▸ TASK BRIEF
Please write out the listing exactly, leaving each picture out.

▸ DATA SEGMENT
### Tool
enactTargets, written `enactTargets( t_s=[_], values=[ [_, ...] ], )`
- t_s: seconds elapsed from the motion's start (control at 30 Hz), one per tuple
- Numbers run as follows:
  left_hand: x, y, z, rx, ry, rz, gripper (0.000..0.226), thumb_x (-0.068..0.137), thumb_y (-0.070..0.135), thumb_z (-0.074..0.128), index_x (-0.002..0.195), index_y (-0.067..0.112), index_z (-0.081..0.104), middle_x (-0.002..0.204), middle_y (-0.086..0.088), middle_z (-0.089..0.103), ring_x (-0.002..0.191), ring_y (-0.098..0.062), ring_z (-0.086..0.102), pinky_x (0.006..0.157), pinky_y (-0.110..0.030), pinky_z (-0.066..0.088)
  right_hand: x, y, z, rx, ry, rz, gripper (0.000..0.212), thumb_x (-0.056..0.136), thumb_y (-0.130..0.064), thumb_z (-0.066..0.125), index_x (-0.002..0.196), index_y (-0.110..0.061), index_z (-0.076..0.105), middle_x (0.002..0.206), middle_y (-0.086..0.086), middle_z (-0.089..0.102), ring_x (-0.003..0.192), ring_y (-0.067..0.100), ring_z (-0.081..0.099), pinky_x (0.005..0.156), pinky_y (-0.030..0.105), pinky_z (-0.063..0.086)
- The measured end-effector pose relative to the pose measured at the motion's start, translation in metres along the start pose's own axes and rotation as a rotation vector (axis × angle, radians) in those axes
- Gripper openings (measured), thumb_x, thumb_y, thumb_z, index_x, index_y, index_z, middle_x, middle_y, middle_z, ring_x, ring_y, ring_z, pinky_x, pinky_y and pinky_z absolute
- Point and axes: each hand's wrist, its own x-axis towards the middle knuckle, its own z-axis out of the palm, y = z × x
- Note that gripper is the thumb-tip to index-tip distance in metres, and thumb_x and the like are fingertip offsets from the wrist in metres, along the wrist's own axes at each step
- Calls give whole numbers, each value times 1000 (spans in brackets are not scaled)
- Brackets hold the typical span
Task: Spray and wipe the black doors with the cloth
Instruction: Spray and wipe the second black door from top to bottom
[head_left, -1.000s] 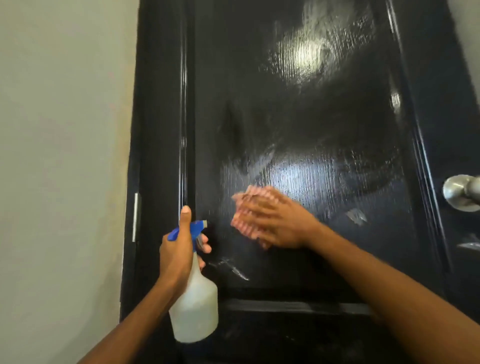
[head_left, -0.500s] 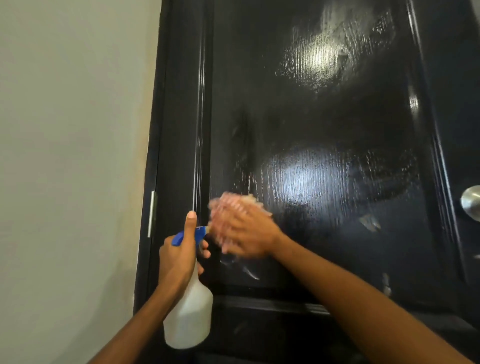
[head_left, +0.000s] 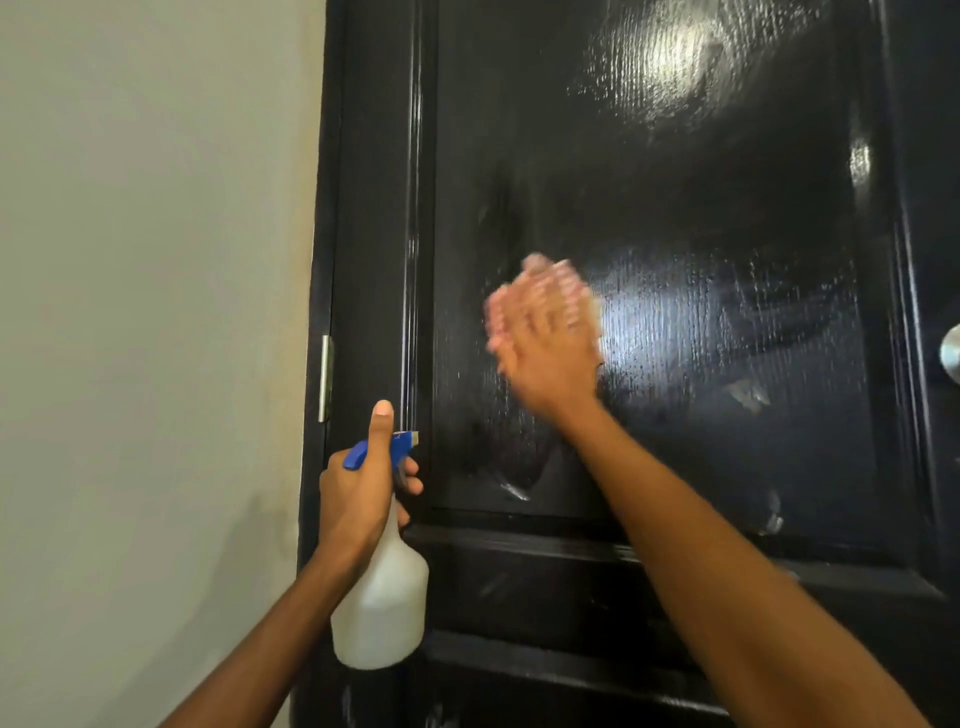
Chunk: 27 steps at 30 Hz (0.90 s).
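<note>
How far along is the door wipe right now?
Done: spray already covers the upper panel of the door, which shines wet and streaky. In hand: the right hand presses the pink cloth flat on the panel, blurred mid-stroke; the left hand grips the spray bottle. Left: smears low on the panel; the lower panel looks unwiped.

a home interior: a glossy black panelled door (head_left: 675, 208) with a round metal knob (head_left: 951, 353), hinged beside a plain painted wall (head_left: 145, 260).
</note>
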Motion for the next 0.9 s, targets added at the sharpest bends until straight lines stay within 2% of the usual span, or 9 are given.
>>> enactTargets(
  t_s=[0.13, 0.27, 0.37, 0.5, 0.63, 0.7, 0.77, 0.83, 0.9],
  values=[
    [-14, -8, -2, 22, 6, -29, 71, 90, 68, 44, 82, 4, 72, 71, -18, 70, 63, -32, 65, 51, -33, 50, -106, -42, 31, 20, -190, -701, 58, 107, -49, 31, 161, -27, 27, 168, 8, 22, 156, 32, 16, 122, 66, 3],
    [-29, -11, 8, 19, -58, -49, 71, 87, 70, 43, 84, 5, 71, 71, -15, 70, 63, -30, 66, 49, -32, 51, -146, 5, 26, -78, -282, -824, 60, 100, -53, 46, 156, -34, 38, 161, 1, 40, 151, 27, 33, 122, 63, 15],
    [-35, -10, 26, 0, -107, -59, 70, 87, 69, 45, 84, 4, 71, 69, -13, 70, 61, -27, 66, 47, -31, 51, -143, 65, 6, -46, -226, -568, 58, 102, -58, 37, 156, -35, 36, 162, 1, 37, 153, 27, 27, 124, 59, 9],
    [-41, -2, 51, -42, -201, -61, 67, 91, 64, 46, 81, 3, 71, 67, -12, 69, 58, -25, 64, 45, -30, 50, -133, 159, -35, -85, -113, -3, 64, 103, -54, 23, 162, -30, 13, 170, 7, 14, 157, 31, 12, 124, 52, -13],
    [-47, 6, 69, -83, -264, -38, 65, 91, 64, 45, 77, 5, 70, 64, -11, 67, 51, -20, 61, 41, -27, 47, -145, 196, -50, -31, 16, 601, 69, 102, -56, 20, 164, -26, 14, 172, 4, 7, 158, 28, 2, 125, 58, -1],
    [-50, 6, 75, -85, -287, -36, 69, 88, 68, 45, 77, 4, 70, 64, -12, 67, 52, -22, 61, 43, -28, 47, -151, 170, -47, 18, 18, 719, 69, 102, -54, 17, 163, -22, 15, 170, 11, 13, 156, 34, 9, 124, 61, 1],
    [-53, 4, 82, -94, -296, -37, 73, 88, 70, 45, 78, 2, 71, 66, -14, 68, 55, -26, 61, 45, -31, 47, -173, 136, -36, 29, -61, 478, 64, 105, -48, 26, 161, -16, 26, 164, 18, 28, 152, 39, 23, 122, 60, 12],
    [-57, 1, 87, -89, -300, -22, 74, 89, 70, 44, 78, 1, 71, 65, -16, 68, 56, -29, 61, 47, -32, 48, -219, 119, -24, -25, -156, -44, 59, 106, -46, 38, 158, -20, 35, 163, 15, 33, 152, 36, 25, 120, 62, 21],
    [-63, 1, 94, -98, -315, -15, 74, 91, 69, 43, 77, 2, 71, 66, -17, 68, 55, -28, 61, 46, -31, 48, -254, 148, -25, -115, -214, -362, 59, 106, -50, 42, 160, -28, 31, 166, 6, 29, 155, 30, 22, 121, 62, 20]
  ],
)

▸ RESULT FOR THIS EXERCISE
### Tool
enactTargets, written `enactTargets( t_s=[_], values=[ [_, ...] ], )`
- t_s: seconds elapsed from the motion's start (control at 30 Hz), one per tuple
- Numbers run as follows:
  left_hand: x, y, z, rx, ry, rz, gripper (0.000..0.226), thumb_x (-0.068..0.137), thumb_y (-0.070..0.135), thumb_z (-0.074..0.128), index_x (-0.002..0.195), index_y (-0.067..0.112), index_z (-0.081..0.104), middle_x (-0.002..0.204), middle_y (-0.086..0.088), middle_z (-0.089..0.103), ring_x (-0.002..0.191), ring_y (-0.098..0.062), ring_z (-0.086..0.102), pinky_x (0.006..0.157), pinky_y (-0.110..0.030), pinky_z (-0.066..0.088)
  right_hand: x, y, z, rx, ry, rz, gripper (0.000..0.212), thumb_x (-0.056..0.136), thumb_y (-0.130..0.064), thumb_z (-0.066..0.125), index_x (-0.002..0.196), index_y (-0.110..0.061), index_z (-0.076..0.105), middle_x (0.002..0.206), middle_y (-0.086..0.086), middle_z (-0.089..0.102), ring_x (-0.003..0.192), ring_y (-0.067..0.100), ring_z (-0.081..0.099), pinky_x (0.005..0.156), pinky_y (-0.030..0.105), pinky_z (-0.063..0.086)
- The measured end-effector pose relative to the pose measured at the motion's start, translation in metres along the start pose's own axes and rotation as a rotation vector (axis × angle, radians) in those axes
- Gripper openings (measured), thumb_x, thumb_y, thumb_z, index_x, index_y, index_z, middle_x, middle_y, middle_z, ring_x, ring_y, ring_z, pinky_x, pinky_y and pinky_z absolute
- Point and axes: each hand's wrist, its own x-axis towards the middle knuckle, its own z-axis out of the palm, y = z × x
- Note that gripper is the thumb-tip to index-tip distance in metres, and thumb_x and the like are fingertip offsets from the wrist in metres, along the wrist's own axes at each step
- Calls give whole numbers, each value times 1000 (spans in brackets are not scaled)
- Brackets hold the typical span
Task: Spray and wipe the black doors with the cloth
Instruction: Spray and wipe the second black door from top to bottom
[head_left, -1.000s] 
[head_left, -0.500s] 
[head_left, +0.000s] 
Chunk: 27 steps at 30 Hz (0.90 s).
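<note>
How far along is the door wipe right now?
Done: spray already covers the upper panel of the door, which shines wet and streaky. In hand: the right hand presses the pink cloth flat on the panel, blurred mid-stroke; the left hand grips the spray bottle. Left: smears low on the panel; the lower panel looks unwiped.

a home interior: a glossy black panelled door (head_left: 675, 208) with a round metal knob (head_left: 951, 353), hinged beside a plain painted wall (head_left: 145, 260).
</note>
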Motion for the next 0.9 s, targets added at the sharpest bends until straight lines stay within 2% of the usual span, or 9 are given.
>>> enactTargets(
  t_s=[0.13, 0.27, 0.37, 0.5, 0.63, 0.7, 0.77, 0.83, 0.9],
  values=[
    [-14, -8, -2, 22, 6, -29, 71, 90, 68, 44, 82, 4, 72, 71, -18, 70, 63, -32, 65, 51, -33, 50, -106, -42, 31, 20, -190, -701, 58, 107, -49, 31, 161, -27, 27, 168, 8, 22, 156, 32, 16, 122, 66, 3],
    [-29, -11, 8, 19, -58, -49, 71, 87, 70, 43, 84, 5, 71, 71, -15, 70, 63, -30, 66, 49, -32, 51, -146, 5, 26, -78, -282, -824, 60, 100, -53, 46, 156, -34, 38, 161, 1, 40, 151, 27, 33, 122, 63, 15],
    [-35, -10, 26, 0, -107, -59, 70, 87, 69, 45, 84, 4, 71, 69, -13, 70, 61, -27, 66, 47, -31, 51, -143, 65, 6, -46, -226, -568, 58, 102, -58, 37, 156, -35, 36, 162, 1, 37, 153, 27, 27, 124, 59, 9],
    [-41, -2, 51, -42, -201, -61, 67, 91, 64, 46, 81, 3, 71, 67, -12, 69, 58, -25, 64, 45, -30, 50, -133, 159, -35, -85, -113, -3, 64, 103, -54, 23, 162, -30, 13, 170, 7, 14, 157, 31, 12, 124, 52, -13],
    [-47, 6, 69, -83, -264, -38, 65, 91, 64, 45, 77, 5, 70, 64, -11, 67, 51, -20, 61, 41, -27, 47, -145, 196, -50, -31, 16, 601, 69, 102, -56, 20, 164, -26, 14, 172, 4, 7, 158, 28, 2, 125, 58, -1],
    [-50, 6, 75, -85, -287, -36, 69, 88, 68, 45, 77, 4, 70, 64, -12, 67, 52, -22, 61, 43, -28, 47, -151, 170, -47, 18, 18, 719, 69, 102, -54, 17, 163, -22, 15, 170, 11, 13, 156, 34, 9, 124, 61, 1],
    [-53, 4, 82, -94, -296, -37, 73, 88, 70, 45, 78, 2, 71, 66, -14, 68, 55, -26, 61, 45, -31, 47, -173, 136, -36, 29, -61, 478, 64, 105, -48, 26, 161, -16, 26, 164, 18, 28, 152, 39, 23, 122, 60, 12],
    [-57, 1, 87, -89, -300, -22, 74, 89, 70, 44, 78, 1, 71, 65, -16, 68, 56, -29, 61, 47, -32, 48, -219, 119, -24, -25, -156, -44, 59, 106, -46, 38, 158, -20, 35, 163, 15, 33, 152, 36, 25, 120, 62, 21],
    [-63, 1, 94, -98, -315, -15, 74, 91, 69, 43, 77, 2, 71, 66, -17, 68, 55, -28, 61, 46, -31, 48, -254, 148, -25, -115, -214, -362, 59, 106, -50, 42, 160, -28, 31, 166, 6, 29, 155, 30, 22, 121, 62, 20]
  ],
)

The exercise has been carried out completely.